It's a challenge, but every Easter preachers around the world strive to find something different to say about the Christian doctrine of the resurrection.
This applies to the pope, as well, in his Holy Week and Easter sermons. Journalists always sift through these papal texts searching references to the Middle East, global warming, social justice or other "newsy" topics worthy of headlines.
But Pope Francis did something different this year, abandoning his prepared sermon to speak from the heart about a recent telephone conversation with a young engineer who is facing a serious illness, as well as life-and-death questions.
Christians insist that Easter is the ultimate answer, said Francis.
"Today the church continues to say: Jesus has risen from the dead. … This is not a fantasy. It's not a celebration with many flowers," he said, surrounded by Easter pageantry.
Flowers are nice, but the resurrection is more, he added. "It is the mystery of the rejected stone that ends up being the cornerstone of our existence.

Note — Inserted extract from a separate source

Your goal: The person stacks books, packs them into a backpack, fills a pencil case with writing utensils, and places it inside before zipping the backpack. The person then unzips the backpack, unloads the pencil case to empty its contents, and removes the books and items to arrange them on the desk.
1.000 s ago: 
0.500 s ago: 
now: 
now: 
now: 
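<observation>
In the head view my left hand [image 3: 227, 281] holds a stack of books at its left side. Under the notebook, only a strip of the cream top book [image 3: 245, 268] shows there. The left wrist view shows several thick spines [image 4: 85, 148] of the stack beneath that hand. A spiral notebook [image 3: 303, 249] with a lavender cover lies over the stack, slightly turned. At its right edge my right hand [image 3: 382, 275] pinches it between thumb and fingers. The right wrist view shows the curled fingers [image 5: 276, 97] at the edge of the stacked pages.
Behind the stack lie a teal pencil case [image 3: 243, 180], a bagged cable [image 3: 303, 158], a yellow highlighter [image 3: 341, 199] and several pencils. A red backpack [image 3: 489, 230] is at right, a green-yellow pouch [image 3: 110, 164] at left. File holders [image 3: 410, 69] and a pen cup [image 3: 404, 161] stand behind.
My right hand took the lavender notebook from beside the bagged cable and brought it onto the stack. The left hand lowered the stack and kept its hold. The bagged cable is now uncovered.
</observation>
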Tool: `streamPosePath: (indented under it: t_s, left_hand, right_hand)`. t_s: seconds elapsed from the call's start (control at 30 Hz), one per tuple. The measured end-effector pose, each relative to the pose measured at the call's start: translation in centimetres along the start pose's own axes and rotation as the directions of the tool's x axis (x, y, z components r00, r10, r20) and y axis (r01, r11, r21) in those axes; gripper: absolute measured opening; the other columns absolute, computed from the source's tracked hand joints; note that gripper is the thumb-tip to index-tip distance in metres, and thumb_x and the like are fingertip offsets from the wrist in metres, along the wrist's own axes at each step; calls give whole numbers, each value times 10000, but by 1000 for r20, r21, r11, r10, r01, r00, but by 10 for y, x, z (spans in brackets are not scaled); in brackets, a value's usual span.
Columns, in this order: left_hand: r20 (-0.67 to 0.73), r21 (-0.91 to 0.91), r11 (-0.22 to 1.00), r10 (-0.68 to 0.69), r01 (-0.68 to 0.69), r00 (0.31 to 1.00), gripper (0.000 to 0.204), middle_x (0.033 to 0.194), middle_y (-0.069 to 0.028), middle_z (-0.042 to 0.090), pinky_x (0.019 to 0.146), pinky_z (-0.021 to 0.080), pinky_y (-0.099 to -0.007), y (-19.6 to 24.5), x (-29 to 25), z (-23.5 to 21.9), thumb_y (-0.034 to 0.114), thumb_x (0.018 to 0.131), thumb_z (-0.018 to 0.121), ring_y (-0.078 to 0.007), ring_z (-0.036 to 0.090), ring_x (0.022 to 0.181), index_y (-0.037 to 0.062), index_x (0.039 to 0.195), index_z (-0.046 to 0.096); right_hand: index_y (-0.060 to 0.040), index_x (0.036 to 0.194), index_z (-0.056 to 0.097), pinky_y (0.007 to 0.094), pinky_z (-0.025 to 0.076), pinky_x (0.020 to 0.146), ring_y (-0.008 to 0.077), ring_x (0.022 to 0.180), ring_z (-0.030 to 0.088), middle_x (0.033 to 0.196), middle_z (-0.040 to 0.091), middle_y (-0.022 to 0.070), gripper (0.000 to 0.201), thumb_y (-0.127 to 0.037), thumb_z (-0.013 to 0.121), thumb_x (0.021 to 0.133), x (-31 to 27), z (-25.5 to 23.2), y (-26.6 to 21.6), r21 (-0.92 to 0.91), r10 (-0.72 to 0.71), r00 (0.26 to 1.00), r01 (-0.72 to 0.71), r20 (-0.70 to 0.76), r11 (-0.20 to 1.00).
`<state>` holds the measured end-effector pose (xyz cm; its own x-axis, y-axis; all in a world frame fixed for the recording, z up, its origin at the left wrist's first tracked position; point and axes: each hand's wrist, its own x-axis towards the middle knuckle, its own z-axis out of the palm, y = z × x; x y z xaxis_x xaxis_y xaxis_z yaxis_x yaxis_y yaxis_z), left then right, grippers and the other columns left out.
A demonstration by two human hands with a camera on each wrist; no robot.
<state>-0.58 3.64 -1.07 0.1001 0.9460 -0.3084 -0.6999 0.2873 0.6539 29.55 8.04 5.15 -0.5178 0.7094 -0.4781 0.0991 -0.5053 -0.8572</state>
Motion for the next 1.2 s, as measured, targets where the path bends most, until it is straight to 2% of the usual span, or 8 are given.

Christ has risen from the dead. In this throwaway culture, where that which is not useful … is discarded, that stone -- Jesus -- is discarded, yet is the source of life."
So the pope has to defend Easter? As it turns out, anyone seeking other motives for the pope's blunt words could point to headlines triggered by a new BBC survey claiming that many self-identified British Christians have rejected, or perhaps watered-down, biblical claims that Jesus rose from the dead.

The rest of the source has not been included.